Macau (sometimes spelled Macao) is a special administrative region of the PRC (People’s Republic of China). The country, which is really just one large city, shares the language and some culture with Mainland China but is completely autonomous. Located in the heart of the Pearl River Delta, a densely populated region with little landmass left to build upon, Macau is a unique stop along an overcrowded and heavily modernized part of Cantonese China.
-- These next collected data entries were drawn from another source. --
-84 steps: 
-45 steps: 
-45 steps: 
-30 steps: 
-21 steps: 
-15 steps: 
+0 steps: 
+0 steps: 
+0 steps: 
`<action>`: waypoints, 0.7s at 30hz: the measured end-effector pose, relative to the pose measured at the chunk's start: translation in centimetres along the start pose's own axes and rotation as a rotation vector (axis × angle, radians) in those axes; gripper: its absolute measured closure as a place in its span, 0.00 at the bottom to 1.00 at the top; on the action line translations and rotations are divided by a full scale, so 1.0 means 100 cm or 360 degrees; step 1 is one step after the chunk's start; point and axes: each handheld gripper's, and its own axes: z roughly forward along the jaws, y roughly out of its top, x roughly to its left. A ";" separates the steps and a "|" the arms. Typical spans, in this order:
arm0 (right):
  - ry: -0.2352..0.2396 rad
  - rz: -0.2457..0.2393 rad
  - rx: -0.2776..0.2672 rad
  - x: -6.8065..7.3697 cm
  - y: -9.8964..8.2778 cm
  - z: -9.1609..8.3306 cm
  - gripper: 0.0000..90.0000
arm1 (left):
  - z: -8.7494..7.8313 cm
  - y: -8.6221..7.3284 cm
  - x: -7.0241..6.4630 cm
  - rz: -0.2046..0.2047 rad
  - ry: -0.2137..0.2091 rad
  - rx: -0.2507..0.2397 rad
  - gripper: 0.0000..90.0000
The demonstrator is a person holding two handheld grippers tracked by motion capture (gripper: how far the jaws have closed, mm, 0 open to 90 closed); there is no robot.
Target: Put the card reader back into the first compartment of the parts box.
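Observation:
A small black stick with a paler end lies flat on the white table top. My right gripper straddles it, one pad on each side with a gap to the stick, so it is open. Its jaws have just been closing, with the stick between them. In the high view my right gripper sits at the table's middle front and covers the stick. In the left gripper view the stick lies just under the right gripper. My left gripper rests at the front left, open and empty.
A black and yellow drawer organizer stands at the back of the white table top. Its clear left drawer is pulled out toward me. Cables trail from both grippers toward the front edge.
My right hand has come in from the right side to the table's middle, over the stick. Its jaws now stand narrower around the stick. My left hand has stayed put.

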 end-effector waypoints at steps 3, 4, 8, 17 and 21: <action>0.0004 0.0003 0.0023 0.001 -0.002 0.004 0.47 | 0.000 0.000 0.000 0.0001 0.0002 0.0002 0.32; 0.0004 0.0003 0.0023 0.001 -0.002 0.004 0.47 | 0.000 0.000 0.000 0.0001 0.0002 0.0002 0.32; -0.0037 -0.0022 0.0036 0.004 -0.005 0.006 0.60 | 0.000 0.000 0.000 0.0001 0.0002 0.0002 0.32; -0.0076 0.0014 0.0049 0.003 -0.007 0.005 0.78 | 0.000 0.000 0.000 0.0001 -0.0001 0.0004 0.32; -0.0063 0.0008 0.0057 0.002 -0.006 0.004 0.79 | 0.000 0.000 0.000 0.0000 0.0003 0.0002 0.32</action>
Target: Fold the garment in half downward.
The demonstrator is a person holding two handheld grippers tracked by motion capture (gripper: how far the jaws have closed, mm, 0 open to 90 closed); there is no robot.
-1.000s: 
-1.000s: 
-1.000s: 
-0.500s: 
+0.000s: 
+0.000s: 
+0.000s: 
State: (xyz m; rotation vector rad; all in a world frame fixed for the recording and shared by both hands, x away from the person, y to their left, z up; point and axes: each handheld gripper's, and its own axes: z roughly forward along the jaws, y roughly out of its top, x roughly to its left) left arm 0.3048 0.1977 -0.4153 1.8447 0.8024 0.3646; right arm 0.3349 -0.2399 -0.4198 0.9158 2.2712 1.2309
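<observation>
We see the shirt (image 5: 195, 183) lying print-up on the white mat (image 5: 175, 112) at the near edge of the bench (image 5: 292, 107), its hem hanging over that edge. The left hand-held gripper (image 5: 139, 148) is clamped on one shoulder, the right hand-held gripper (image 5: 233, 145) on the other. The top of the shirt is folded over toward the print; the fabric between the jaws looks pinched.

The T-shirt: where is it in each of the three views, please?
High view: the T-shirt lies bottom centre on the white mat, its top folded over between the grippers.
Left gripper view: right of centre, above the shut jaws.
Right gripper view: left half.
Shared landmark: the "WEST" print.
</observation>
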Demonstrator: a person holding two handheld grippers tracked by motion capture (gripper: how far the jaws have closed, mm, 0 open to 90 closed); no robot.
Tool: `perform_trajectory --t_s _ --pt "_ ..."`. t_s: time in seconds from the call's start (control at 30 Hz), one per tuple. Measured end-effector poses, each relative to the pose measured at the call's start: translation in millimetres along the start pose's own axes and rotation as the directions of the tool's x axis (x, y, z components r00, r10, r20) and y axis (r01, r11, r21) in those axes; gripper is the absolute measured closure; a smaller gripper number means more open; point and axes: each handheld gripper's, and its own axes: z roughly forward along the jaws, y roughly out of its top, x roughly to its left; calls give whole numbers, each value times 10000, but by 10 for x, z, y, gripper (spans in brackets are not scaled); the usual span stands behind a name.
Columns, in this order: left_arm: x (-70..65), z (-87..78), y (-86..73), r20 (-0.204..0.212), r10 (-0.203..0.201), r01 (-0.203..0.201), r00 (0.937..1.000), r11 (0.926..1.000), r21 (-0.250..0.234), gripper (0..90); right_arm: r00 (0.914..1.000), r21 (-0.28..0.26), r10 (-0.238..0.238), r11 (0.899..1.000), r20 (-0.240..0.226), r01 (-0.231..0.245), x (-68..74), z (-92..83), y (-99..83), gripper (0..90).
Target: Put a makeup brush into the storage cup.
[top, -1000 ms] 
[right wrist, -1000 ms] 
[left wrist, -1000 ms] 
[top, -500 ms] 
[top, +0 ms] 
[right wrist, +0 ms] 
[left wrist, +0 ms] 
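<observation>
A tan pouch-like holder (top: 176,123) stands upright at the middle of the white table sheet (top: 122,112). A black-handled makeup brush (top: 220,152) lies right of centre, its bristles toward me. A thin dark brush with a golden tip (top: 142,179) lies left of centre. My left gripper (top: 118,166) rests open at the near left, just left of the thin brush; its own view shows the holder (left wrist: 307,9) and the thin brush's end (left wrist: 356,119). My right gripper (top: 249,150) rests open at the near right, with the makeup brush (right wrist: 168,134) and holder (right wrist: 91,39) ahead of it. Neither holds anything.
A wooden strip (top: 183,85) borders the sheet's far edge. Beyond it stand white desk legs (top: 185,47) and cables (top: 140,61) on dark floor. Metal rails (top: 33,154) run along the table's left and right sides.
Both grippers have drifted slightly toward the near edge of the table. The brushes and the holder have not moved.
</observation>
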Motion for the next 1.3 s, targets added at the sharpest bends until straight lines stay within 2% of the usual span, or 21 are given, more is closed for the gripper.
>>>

Macau’s biggest tourist draw is its casinos. Often labeled the “Vegas of Asia,” the city attracts a large and wealthy international crowd (who strictly must be over the age of 21 to participate). This doesn’t mean backpackers and hostel-goers should stay away, however. With a rich and fascinating history of Portuguese colonization, Macau boasts a European old town that is unlike anything else in Asia. Adrenaline junkies will line up to jump off the world’s highest bungee at the top of Macau Tower, plummeting nearly 800 feet in 9 seconds with a view of the Lingding Sea. Foodies will flock to the seafood markets and Portuguese-style egg tart bakeries. Cheaper than Hong Kong, only a ferry ride away from Victoria Harbor and Shenzhen Airport, and home to the budget Spring Airlines, Macau is more than worth visiting for travelers of all kinds.
The city itself is small and compact. Most sites are within walking distance of each other, though Macau is actually more than just one island, its three parts connected by the stunning Sai Van Bridge. A wrap-around highway that also served as the Grand Prix race track envelops the city, and cheap buses fly from stop to stop. Hostel location will make little difference on your stay, but most accommodations can be found on the main peninsula, near the Portuguese district, Macau Tower, and casino drive. Thanks to its European history and current gambling draw, hostels tend to be both westernized and expensive, so be sure to do some research and book well in advance to find the cheapest options.
Chinese visas are not required to visit Macau, so travelers without visas will often opt for a short stay in Macau and a longer stay in Hong Kong, allowing for more time in the larger of the two cities. While Hong Kong offers stunning city views, endless shopping, and gorgeous tropical hikes, travelers should save some time to soak up the rich culture of Macau during their days, visiting sites like Senado Square, the Ruins of St. Paul’s, and Fortaleza do Monte. A walk through the old town will drop you off at the race track, which is also home to the Grand Prix Museum. Other oddball museums include the Taipa Houses (with five colonial homes on display for all the HGTV addicts out there), the Macau Science Center, and the Macau Wine Museum. In the evening, you should take in the sunset views of the South China Sea, then gamble the night away at slot machines and blackjack tables in The Venetian. Whether you choose to stay on one of the Macau islands or at a hostel a ferry ride away in Hong Kong, you won’t regret any time you spend in the magical land of Macau.